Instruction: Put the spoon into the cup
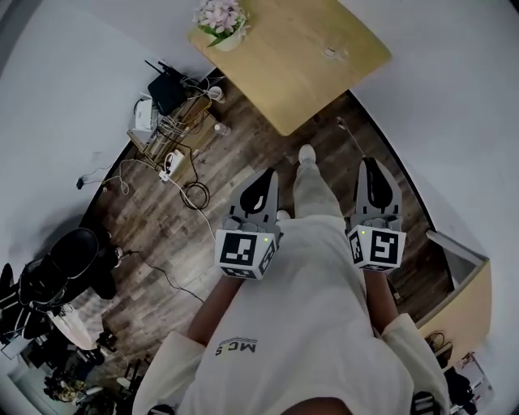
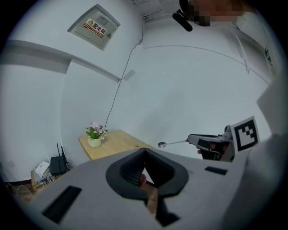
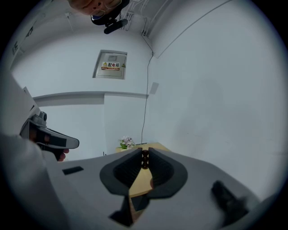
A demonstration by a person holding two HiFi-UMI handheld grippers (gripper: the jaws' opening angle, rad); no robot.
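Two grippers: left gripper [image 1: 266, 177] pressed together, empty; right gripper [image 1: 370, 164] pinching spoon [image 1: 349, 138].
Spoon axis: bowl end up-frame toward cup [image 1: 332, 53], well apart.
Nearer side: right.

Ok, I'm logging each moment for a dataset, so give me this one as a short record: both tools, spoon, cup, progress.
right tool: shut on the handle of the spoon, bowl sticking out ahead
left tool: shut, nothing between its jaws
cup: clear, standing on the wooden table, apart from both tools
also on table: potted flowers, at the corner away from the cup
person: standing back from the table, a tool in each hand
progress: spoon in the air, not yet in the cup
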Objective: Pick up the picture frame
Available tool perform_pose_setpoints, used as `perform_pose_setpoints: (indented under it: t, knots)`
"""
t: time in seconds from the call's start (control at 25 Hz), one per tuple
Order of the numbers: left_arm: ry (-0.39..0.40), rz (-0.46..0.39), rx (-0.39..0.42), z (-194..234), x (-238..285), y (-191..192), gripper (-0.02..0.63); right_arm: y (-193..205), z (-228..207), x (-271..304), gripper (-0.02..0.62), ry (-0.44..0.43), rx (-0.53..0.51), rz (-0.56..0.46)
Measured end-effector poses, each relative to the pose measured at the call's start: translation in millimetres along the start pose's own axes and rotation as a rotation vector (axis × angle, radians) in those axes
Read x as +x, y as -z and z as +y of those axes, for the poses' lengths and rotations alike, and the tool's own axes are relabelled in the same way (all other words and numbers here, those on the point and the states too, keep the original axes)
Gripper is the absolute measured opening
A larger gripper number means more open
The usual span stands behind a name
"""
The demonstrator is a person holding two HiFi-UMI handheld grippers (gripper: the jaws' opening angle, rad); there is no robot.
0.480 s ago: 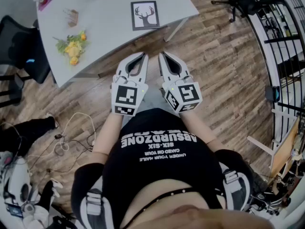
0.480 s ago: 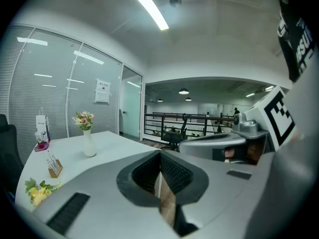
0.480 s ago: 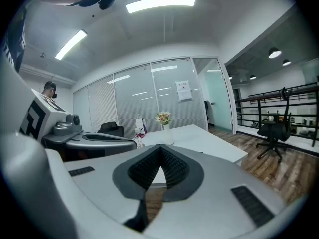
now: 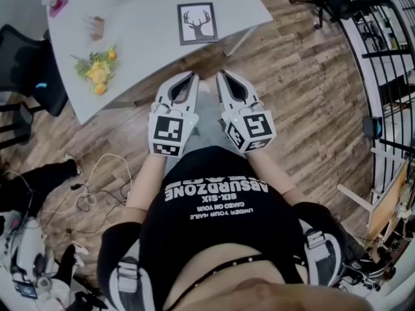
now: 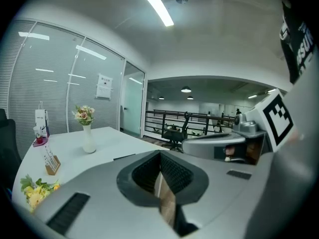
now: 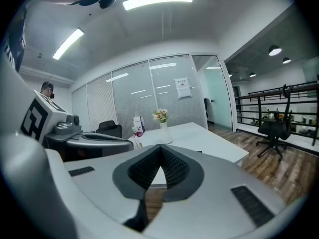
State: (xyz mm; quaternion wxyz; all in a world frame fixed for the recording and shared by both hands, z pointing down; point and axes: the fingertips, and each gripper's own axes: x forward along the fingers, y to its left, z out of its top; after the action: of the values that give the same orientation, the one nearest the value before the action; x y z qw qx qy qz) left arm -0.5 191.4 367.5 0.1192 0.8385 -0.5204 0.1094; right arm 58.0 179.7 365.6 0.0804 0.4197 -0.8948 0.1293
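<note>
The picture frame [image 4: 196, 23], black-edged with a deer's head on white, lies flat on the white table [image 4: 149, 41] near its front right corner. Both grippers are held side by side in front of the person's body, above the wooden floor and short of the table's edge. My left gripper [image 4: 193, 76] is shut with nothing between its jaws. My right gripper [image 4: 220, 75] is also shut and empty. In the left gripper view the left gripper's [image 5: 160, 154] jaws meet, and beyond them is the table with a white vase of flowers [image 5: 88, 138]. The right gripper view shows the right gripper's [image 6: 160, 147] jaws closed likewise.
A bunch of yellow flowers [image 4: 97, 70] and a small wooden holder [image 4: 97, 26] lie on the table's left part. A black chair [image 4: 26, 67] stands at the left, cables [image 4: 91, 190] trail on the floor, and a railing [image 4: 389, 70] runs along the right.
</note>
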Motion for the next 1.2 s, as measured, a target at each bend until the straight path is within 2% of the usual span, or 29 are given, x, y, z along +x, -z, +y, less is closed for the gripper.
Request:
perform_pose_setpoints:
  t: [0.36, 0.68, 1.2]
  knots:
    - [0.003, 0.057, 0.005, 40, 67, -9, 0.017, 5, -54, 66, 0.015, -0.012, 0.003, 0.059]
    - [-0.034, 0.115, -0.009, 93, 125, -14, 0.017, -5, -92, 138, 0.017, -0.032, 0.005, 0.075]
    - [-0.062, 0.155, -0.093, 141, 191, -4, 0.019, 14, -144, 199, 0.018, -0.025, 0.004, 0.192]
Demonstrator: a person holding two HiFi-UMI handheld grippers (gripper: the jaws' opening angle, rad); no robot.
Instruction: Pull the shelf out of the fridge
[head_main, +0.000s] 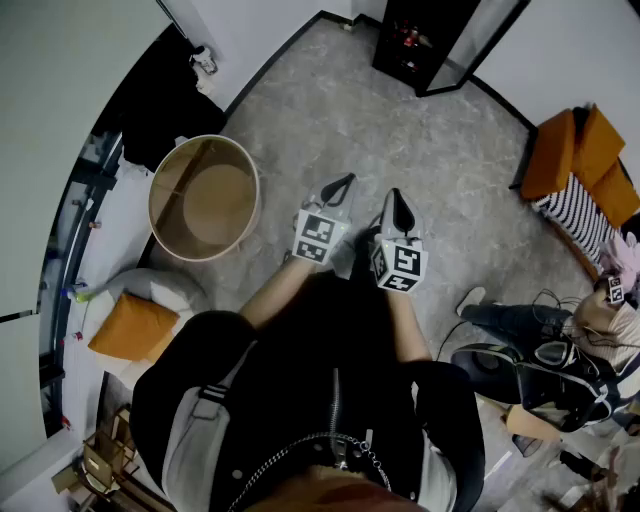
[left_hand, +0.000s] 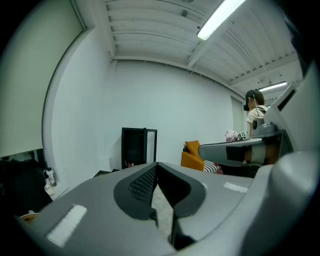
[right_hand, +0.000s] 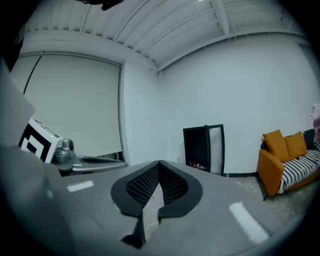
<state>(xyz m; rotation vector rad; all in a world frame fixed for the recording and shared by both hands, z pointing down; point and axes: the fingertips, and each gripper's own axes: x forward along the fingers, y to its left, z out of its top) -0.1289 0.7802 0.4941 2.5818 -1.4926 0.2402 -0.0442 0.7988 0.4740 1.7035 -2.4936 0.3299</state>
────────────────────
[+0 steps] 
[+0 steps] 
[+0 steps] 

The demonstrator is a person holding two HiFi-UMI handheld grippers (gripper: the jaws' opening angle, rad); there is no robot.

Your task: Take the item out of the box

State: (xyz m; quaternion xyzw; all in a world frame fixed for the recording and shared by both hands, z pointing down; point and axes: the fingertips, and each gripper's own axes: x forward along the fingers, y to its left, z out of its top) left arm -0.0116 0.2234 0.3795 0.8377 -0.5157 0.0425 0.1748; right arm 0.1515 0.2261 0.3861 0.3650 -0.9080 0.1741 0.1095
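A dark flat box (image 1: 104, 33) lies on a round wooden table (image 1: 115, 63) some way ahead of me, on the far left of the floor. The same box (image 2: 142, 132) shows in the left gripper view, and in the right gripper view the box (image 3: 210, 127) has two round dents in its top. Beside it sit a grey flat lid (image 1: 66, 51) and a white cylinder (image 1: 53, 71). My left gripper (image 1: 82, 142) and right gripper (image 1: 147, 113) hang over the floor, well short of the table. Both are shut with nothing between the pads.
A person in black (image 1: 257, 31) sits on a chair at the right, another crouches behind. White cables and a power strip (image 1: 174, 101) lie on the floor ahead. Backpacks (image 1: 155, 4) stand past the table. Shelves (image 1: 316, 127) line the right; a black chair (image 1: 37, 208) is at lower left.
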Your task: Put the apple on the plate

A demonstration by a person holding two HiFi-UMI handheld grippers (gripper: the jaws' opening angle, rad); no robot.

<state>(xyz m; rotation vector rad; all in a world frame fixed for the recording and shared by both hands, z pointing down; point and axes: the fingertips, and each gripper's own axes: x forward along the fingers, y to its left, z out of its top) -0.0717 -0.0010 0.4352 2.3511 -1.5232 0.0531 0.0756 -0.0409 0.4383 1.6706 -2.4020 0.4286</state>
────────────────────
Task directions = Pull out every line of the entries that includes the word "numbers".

Written response =
Order of the numbers: left_arm: ry (-0.39..0.40), rz (-0.46..0.39), rx (-0.39..0.42), z (-194..234), x (-238..285), y (-191..192), gripper (-0.02..0.63); right_arm: y (-193..205), z (-228..207), x (-271..304), gripper (-0.02..0.62), ry (-0.44..0.43), rx (-0.53..0.51), rz (-0.56..0.46)
Read x as +x, y as -z and z as +y of those axes, for the poses' lengths and rotations alike, and the tool's own axes are relabelled in the same way (all other words and numbers here, those on the point and the states too, keep the original axes)

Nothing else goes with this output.